Canım çok sıkıldı ve benim bücür kardeşim olan Eylül'ün ne yaptığına bakmak için onun odasına gittim ve kapıyı açtığım gibi başımdan aşağı su döküldü. Hayır sen ki minnacık bir veletsin bu zeka nasıl geliyor. Hadi geliyor diyelim bu cesaret nereden geliyor. Yok ben anladım bu aralar çok evde tek başına izliyordu da oradan bu fikirleri almış. Hayatımın darbesini yedim ya hem de bacağım kadar olan bir bücürün bubi tuzağıyla. Ben bunun altında kalır mıyım. Tabii ki de hayır. Bunun üzerine ilk önce ağzını bağladım ve sonra da kendi boyunda olan küçük sandalyesine bağladım ve üstüne ilk önce yumurta kırıp sonra da un döktüm. Ve mutsuz son. Benim bu küçük testeremsi işkencem annemin odaya girip olaya müdahale ederek terlik şovlarını konuşturmasıyla bitti desem de inanmayın keşke terlik şov olsaydı annem telefonumu elimden aldı ve bu sefer de beni zorla bağlayıp Eylül'e teslim etti ama ben kıvrak zekamla kurtuldum çünkü eğer beni serbest bırakırsa Eylül'e istediği elbiseyi alacağımı söyledim tabii bücür kardeşim de beni hemen bıraktı. Kurtulmuştum. Ama sandalyeden kalktığım gibi sandalye kırıldı ve Eylül ağlamaya başladı. Hayır benim suçum ne bunda ya Eylül'ün minicik bücür sandalyesine annemin zoruyla bağlanan bendim. Eylül sinirini beni döverek çıkardı. Sonrasında ben direkt odama koşarak ondan ve tabii ki de annemin gazabından kurtuldum. Her yerim ağrıyor ya bir de bücür kardeşime de inanmıyorum. Sen daha minnacık bir veletsin nasıl bir Hulk gücünde olabilirsin ki. Bütün bunları düşünmeyi bırakıp ve aklımda elimde büyüttüğüm bebeğim geldi yani telefonum annem onu elimden almıştı ve ikinci bir emre kadar da vereceğe benzemiyordu neyse ben sonra gizlice alırdım. Canım sıkıldı ve telefonum da olmayınca uyumaya karar verdim ve yatağıma sırt üstü uzandım. Uzanmaz olaydım bir tarafımda tarif edilemez bir ağrı.Hemen yan yatmaya karar verdim. Sonrasında koyunları saymaya başladım bu benim küçüklük alışkanlıklarımdan bir tanesiydi ve bu sefer koyunları sayarken koyunların üstünde Kumsal'ı görmeye başladım.

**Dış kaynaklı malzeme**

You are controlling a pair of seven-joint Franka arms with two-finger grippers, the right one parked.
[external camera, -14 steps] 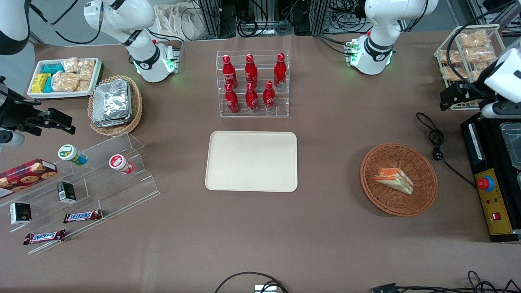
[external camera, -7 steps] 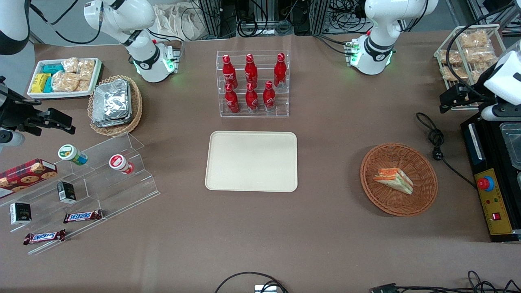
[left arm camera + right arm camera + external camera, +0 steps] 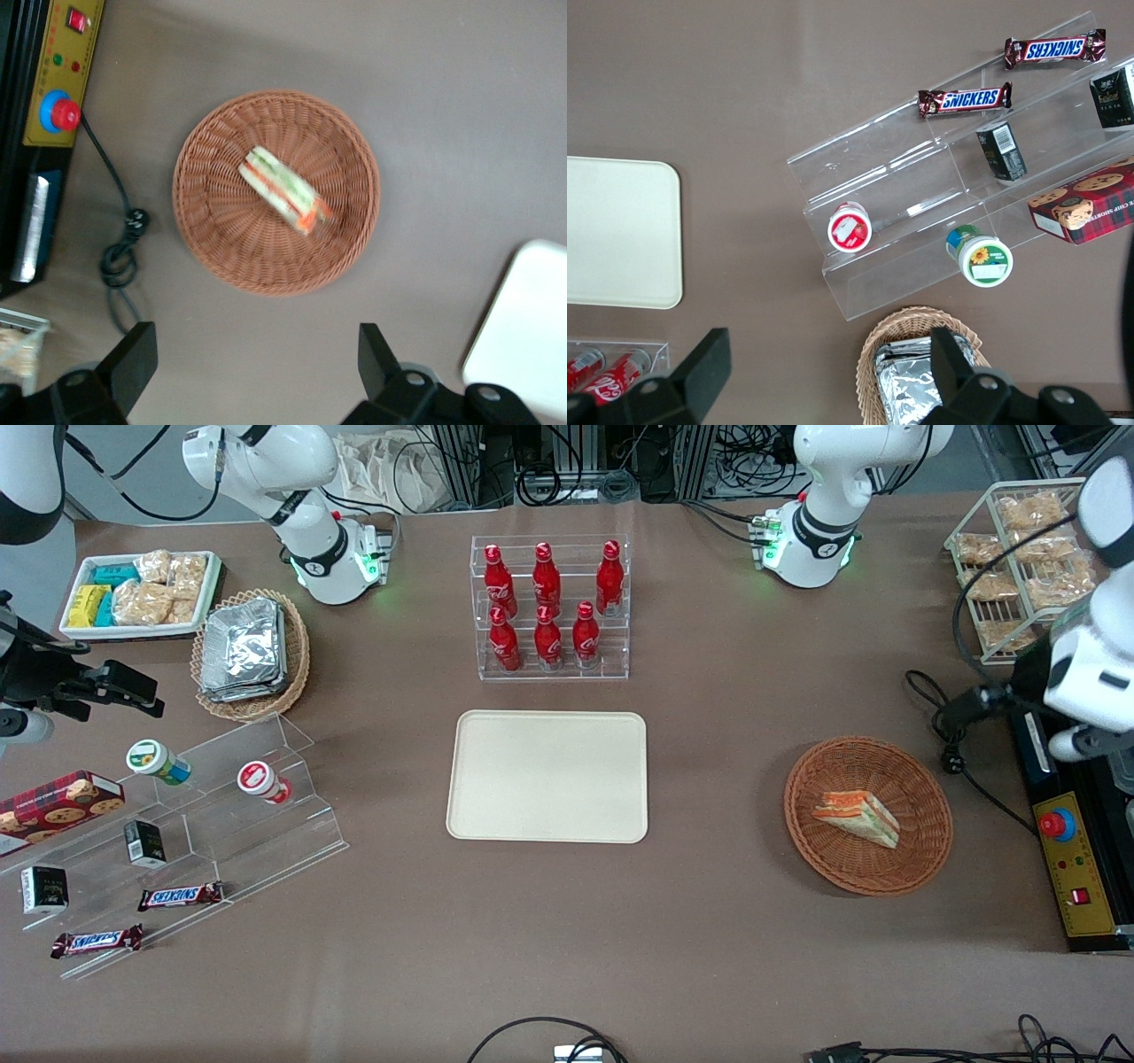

BU BÖLÜM DE BU KADARDI. HAYATTA HEP GÜLÜN. TEK AĞLADIĞINIZ ZAMAN BÜYÜK TUVALETİNİZİ YAPARKEN OLSUN:)
HA BU ARADA ŞU OY MESELESİNİ DE UNUTMAYIN. BURAK OYLARINIZI BEKLİYOR...
ŞİMDİ OKUDUĞUN
BİSCOLATA
ChickLitBu sıradan bir bad boy hikayesi değil. Bu biscolata erkeklerine aşık saf bir kız ve masum bir çocuğun tatlı aşklarının hikayesi...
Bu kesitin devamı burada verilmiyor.